◆ TASK DETAILS
When you reach the line containing "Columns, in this" in the records below, start copying exactly, and stop once you have copied the line containing "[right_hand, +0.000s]".

◆ SOURCE RECORDS
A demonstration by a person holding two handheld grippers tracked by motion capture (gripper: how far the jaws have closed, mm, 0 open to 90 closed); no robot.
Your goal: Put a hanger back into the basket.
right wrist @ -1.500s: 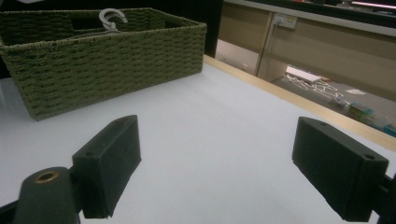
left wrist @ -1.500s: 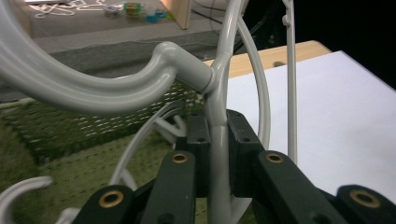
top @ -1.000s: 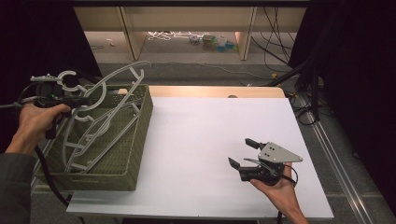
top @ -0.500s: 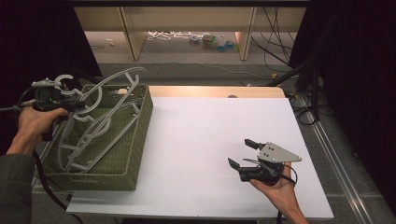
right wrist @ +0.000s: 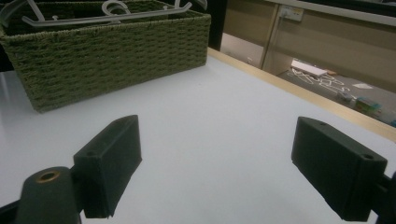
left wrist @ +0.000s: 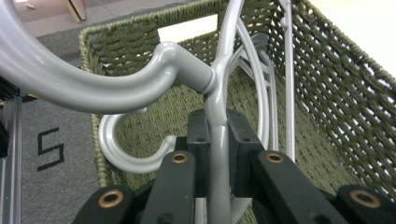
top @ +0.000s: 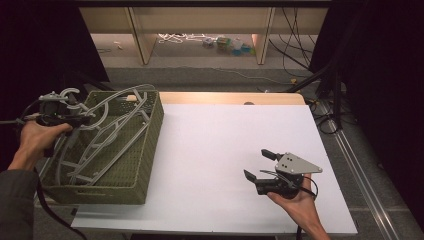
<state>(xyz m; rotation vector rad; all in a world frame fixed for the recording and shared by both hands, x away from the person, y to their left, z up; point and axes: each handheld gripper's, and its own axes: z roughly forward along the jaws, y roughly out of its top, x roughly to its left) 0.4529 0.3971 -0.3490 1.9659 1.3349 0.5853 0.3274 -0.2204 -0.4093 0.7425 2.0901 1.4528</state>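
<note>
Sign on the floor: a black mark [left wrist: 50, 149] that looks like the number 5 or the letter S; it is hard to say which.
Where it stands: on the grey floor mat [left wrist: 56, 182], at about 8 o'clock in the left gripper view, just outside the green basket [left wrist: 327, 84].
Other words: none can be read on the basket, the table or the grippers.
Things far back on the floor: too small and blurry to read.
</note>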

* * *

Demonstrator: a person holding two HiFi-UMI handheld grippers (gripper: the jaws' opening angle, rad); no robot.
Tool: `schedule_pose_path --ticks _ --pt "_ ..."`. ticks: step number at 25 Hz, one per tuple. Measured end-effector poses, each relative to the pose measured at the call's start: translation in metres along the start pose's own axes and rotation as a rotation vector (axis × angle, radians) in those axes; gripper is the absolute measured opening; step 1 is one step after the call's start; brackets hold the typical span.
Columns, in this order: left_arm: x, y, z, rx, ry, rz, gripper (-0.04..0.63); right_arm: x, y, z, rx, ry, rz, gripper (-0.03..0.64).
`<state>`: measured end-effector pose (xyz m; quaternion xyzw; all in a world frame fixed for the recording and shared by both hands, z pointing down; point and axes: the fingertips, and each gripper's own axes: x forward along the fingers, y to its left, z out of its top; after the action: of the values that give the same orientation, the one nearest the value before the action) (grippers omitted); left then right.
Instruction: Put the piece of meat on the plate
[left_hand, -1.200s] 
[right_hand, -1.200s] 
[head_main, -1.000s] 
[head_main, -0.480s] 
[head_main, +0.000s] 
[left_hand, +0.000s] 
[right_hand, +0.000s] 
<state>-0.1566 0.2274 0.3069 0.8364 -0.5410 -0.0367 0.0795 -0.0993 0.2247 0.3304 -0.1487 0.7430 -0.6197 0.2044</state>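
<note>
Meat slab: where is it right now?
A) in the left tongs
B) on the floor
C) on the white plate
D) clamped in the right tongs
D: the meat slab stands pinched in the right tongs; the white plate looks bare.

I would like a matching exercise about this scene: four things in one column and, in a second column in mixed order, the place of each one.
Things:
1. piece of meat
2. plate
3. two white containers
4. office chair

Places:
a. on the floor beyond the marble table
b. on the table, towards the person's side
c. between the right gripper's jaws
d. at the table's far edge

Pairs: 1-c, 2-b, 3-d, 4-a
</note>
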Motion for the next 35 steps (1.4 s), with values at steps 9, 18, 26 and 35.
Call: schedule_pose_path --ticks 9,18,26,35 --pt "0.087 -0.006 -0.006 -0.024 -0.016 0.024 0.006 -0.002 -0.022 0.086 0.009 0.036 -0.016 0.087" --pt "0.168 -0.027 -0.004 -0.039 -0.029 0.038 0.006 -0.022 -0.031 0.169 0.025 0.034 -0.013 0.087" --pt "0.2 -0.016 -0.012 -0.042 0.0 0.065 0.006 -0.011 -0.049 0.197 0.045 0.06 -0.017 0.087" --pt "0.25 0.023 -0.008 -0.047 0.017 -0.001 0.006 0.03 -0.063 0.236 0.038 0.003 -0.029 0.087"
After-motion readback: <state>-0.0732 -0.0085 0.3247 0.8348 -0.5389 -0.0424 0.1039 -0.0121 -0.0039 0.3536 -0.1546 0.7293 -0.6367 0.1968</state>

◆ SOLUTION TO THIS TASK
Columns, in this order: left_arm: x, y, z, rx, ry, rz, gripper (-0.04..0.63); right_arm: x, y, z, rx, ry, rz, gripper (-0.03..0.64).
`<state>`: measured end-effector pose (xyz m; quaternion xyzw; all in a world frame fixed for the recording and shared by both hands, z pointing down; point and axes: the fingertips, and each gripper's own axes: x forward along the fingers, y to its left, z out of its top; after the action: of the values that give the same orientation, the one nearest the value before the action) (grippers omitted); left then right.
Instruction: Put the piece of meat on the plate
[left_hand, -1.200s] 
[right_hand, -1.200s] 
[head_main, -1.000s] 
[head_main, -0.480s] 
[head_main, +0.000s] 
[left_hand, +0.000s] 
[right_hand, +0.000s] 

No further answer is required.